_Problem requirements_
Reproduce the following entries exactly, leaving nothing out.

_Data supplied_
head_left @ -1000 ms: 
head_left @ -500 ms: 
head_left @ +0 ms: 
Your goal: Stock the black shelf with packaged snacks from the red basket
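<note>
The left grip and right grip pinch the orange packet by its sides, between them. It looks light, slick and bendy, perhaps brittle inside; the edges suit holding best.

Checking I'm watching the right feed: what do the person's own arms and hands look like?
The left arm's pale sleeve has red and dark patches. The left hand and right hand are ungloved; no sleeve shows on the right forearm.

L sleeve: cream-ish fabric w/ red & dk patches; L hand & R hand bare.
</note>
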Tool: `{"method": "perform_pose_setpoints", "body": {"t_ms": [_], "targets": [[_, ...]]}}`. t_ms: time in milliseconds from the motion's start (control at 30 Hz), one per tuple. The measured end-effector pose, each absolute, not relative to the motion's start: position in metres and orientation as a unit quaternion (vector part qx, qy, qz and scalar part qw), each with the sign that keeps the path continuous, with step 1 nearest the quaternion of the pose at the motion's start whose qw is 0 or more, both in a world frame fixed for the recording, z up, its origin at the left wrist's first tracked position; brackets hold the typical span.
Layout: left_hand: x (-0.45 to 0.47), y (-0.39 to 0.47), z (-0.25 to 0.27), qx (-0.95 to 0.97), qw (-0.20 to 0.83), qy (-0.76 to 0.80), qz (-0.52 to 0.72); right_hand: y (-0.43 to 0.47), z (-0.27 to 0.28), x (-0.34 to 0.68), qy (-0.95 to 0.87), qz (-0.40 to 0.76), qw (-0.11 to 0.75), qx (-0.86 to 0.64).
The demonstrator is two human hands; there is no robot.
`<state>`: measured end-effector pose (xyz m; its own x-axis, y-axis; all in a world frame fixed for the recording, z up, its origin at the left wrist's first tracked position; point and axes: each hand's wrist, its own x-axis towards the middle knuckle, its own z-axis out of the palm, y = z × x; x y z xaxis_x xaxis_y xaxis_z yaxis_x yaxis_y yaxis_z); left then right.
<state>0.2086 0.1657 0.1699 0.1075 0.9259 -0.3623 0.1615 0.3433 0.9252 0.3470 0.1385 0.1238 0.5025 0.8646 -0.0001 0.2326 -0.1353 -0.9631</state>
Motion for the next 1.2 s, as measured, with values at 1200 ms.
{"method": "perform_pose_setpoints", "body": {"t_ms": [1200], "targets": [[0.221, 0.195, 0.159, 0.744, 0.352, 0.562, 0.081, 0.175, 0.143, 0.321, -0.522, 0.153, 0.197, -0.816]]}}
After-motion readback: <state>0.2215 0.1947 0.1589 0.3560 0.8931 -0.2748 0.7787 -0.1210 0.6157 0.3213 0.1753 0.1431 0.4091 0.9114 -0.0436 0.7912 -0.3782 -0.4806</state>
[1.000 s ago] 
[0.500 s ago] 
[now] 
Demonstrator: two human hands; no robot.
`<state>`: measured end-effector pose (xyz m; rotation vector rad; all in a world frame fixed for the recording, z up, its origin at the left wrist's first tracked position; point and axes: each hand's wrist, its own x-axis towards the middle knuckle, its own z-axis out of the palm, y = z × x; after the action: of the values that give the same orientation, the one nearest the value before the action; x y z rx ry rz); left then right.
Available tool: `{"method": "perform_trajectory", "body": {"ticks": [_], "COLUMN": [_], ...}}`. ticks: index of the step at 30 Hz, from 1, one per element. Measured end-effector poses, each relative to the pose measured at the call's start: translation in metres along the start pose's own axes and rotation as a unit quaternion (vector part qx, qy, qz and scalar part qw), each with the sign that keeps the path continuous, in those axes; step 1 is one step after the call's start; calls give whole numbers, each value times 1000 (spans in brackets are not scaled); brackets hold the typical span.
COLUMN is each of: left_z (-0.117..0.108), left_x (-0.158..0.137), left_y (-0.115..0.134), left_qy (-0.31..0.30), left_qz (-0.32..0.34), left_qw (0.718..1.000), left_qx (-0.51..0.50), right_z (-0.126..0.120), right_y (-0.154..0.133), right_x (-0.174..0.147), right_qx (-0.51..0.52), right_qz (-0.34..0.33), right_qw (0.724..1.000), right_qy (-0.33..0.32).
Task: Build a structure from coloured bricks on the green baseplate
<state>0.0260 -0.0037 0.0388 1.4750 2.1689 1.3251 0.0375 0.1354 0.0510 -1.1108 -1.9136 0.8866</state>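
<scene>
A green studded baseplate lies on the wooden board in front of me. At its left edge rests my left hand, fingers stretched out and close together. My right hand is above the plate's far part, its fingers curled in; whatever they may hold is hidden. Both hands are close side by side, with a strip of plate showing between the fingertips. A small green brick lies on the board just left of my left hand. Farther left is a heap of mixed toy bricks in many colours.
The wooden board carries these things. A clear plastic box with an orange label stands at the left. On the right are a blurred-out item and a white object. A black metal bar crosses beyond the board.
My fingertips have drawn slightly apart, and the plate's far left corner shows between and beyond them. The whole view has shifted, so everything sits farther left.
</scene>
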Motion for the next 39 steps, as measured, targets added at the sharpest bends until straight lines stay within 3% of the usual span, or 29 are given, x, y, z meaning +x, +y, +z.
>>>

_Task response_
head_left @ -1000 ms: 
head_left @ -500 ms: 
head_left @ +0 ms: 
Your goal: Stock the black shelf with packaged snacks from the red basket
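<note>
The left grip and right grip pinch the orange packet by its sides, between them. It looks light, slick and bendy, perhaps brittle inside; the edges suit holding best.

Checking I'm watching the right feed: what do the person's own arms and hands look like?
The left arm's pale sleeve has red and dark patches. The left hand and right hand are ungloved; no sleeve shows on the right forearm.

L sleeve: cream-ish fabric w/ red & dk patches; L hand & R hand bare.
</note>
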Tool: `{"method": "perform_pose_setpoints", "body": {"t_ms": [_], "targets": [[_, ...]]}}`. t_ms: time in milliseconds from the motion's start (control at 30 Hz), one per tuple. The measured end-effector pose, each absolute, not relative to the motion's start: position in metres and orientation as a unit quaternion (vector part qx, qy, qz and scalar part qw), each with the sign that keeps the path continuous, with step 1 nearest the quaternion of the pose at the motion's start whose qw is 0 or more, both in a world frame fixed for the recording, z up, its origin at the left wrist's first tracked position; brackets hold the typical span.
Layout: left_hand: x (-0.45 to 0.47), y (-0.39 to 0.47), z (-0.25 to 0.27), qx (-0.95 to 0.97), qw (-0.20 to 0.83), qy (-0.76 to 0.80), qz (-0.52 to 0.72); right_hand: y (-0.43 to 0.47), z (-0.27 to 0.28), x (-0.34 to 0.68), qy (-0.95 to 0.87), qz (-0.40 to 0.76), qw (-0.11 to 0.75), qx (-0.86 to 0.64).
The demonstrator is two human hands; there is no robot.
`<state>`: measured end-effector pose (xyz m; its own x-axis, y-axis; all in a world frame fixed for the recording, z up, its origin at the left wrist's first tracked position; point and axes: each hand's wrist, its own x-axis towards the middle knuckle, its own z-axis out of the palm, y = z × x; x y z xaxis_x xaxis_y xaxis_z yaxis_x yaxis_y yaxis_z); left then right.
<state>0.2086 0.1657 0.1699 0.1075 0.9259 -0.3623 0.1615 0.3433 0.9252 0.3470 0.1385 0.1238 0.5025 0.8646 -0.0001 0.2326 -0.1353 -0.9631</state>
Motion for the next 1.2 s, as measured, with values at 1200 ms.
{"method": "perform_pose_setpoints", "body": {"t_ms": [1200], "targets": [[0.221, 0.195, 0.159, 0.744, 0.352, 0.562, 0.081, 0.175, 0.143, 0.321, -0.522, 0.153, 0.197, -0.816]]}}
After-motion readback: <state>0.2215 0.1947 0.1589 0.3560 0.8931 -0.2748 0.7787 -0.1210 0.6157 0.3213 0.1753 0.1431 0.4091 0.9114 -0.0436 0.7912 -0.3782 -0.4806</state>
[1.000 s ago] 
[0.500 s ago] 
[now] 
Demonstrator: two human hands; no robot.
`<state>`: measured end-effector pose (xyz m; rotation vector rad; all in a world frame fixed for the recording, z up, its origin at the left wrist's first tracked position; point and axes: each hand's wrist, its own x-axis towards the middle knuckle, its own z-axis out of the palm, y = z × x; after the action: of the values that give the same orientation, the one nearest the value before the action; x y z rx ry rz); left then right.
Available tool: `{"method": "perform_trajectory", "body": {"ticks": [_], "COLUMN": [_], ...}}`. ticks: index of the step at 30 Hz, from 1, one per element. Measured end-effector poses, each relative to the pose measured at the call's start: translation in metres along the start pose's own axes and rotation as a unit quaternion (vector part qx, qy, qz and scalar part qw), each with the sign that keeps the path continuous, in those axes; step 1 is one step after the call's start; calls give whole numbers, each value times 1000 (spans in brackets are not scaled); brackets hold the typical span.
COLUMN is each of: left_z (-0.117..0.108), left_x (-0.158..0.137), left_y (-0.115..0.134), left_qy (-0.31..0.30), left_qz (-0.32..0.34), left_qw (0.718..1.000), left_qx (-0.51..0.50), right_z (-0.126..0.120), right_y (-0.154..0.133), right_x (-0.174..0.147), right_qx (-0.51..0.52), right_qz (-0.34..0.33), right_qw (0.724..1.000), right_qy (-0.33..0.32).
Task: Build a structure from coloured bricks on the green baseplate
<state>0.0260 -0.0037 0.0388 1.4750 2.1689 1.3251 0.0375 0.1354 0.0510 -1.1108 -1.9136 0.8866</state>
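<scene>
A green studded baseplate lies on the wooden board in front of me. At its left edge rests my left hand, fingers stretched out and close together. My right hand is above the plate's far part, its fingers curled in; whatever they may hold is hidden. Both hands are close side by side, with a strip of plate showing between the fingertips. A small green brick lies on the board just left of my left hand. Farther left is a heap of mixed toy bricks in many colours.
The wooden board carries these things. A clear plastic box with an orange label stands at the left. On the right are a blurred-out item and a white object. A black metal bar crosses beyond the board.
My fingertips have drawn slightly apart, and the plate's far left corner shows between and beyond them. The whole view has shifted, so everything sits farther left.
</scene>
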Motion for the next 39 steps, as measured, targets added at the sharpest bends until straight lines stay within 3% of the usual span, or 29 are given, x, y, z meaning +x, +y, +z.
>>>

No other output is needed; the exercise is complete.